(Beginning of MATERIAL PROVIDED)

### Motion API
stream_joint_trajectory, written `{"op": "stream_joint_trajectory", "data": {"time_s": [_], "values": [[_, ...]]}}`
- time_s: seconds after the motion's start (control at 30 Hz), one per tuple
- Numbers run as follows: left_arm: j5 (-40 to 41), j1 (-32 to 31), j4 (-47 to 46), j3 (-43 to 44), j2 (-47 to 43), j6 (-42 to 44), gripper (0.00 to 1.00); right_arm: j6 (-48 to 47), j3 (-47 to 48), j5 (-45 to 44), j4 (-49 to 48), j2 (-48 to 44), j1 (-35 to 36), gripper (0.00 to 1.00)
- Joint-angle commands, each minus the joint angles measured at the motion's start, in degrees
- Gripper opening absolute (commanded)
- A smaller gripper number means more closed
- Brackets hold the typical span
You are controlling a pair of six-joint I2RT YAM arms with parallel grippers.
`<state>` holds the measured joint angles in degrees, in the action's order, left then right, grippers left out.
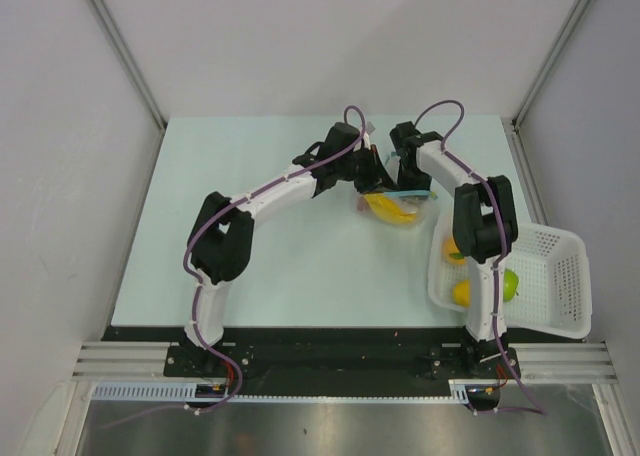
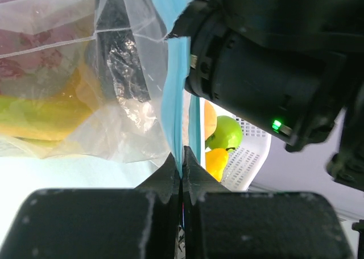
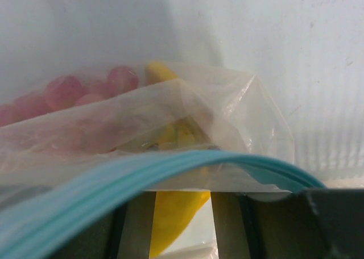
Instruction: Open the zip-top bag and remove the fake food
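White perforated basket (image 1: pixel 566 276) sat at the desk's (image 1: pixel 280 266) right near corner, overhanging the right edge. Desk top was pale mint, matte. Plain white walls (image 1: pixel 60 176) closed three sides, with silver corner posts (image 1: pixel 120 51). Aluminium rails (image 1: pixel 120 361) ran along the near edge, and a brushed metal sheet (image 1: pixel 330 426) lay below them.

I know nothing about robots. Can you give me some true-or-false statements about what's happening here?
1. The left fingers pinch the blue zip strip of the zip-top bag. True.
2. The bag is empty. False: a banana and red berries are inside it.
3. The white basket holds a green apple. True.
4. The basket sits on the robot's left. False: it is on the robot's right.
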<state>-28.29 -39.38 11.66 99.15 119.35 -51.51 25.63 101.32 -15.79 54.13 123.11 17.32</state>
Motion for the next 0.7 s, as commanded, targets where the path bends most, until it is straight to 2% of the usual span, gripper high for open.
{"op": "stream_joint_trajectory", "data": {"time_s": [0.0, 0.1, 0.13, 0.17, 0.23, 0.4, 0.47, 0.67], "values": [[-1.77, -0.35, -1.20, 0.34, -1.14, -0.35, 0.00, -2.06, -2.08, -0.65, -3.84, 2.75, -2.03, 0.44], [-1.68, -0.35, -0.85, 0.16, -1.22, 0.09, 0.00, -3.56, -2.70, -1.88, -7.01, 1.96, -1.33, 0.37], [-1.68, -0.35, -0.76, 0.16, -1.22, 0.26, 0.00, -4.70, -2.97, -1.61, -7.80, 1.44, -1.15, 0.24], [-1.50, -0.35, -0.59, 0.16, -1.22, 0.35, 0.00, -4.97, -2.97, -1.70, -8.33, 0.82, -0.89, 0.16], [-1.68, -0.35, -0.59, 0.43, -1.14, 0.35, 0.00, -5.15, -2.88, -2.40, -9.04, -1.36, -0.54, 0.06], [-1.33, -0.26, 1.07, 2.79, -1.31, 1.14, 0.00, -6.03, -2.53, -3.72, -8.51, -6.47, 1.04, 0.05], [-0.54, -0.26, 1.61, 4.28, -1.66, 2.28, 0.00, -6.55, -2.27, -3.63, -8.43, -8.57, 1.31, 0.00], [0.61, -0.26, 3.81, 6.49, -3.07, 3.61, 0.00, -8.92, 3.17, -4.94, -7.99, -11.22, 3.59, 0.00]]}}
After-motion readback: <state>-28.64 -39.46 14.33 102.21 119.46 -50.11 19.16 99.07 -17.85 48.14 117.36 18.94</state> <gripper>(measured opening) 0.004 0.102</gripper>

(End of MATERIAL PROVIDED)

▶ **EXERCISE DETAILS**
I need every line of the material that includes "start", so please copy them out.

▶ **EXERCISE RESULT**
- time_s: seconds after the motion's start (control at 30 Hz), one per tuple
- Joint-angle commands, each minus the joint angles measured at the motion's start, in degrees

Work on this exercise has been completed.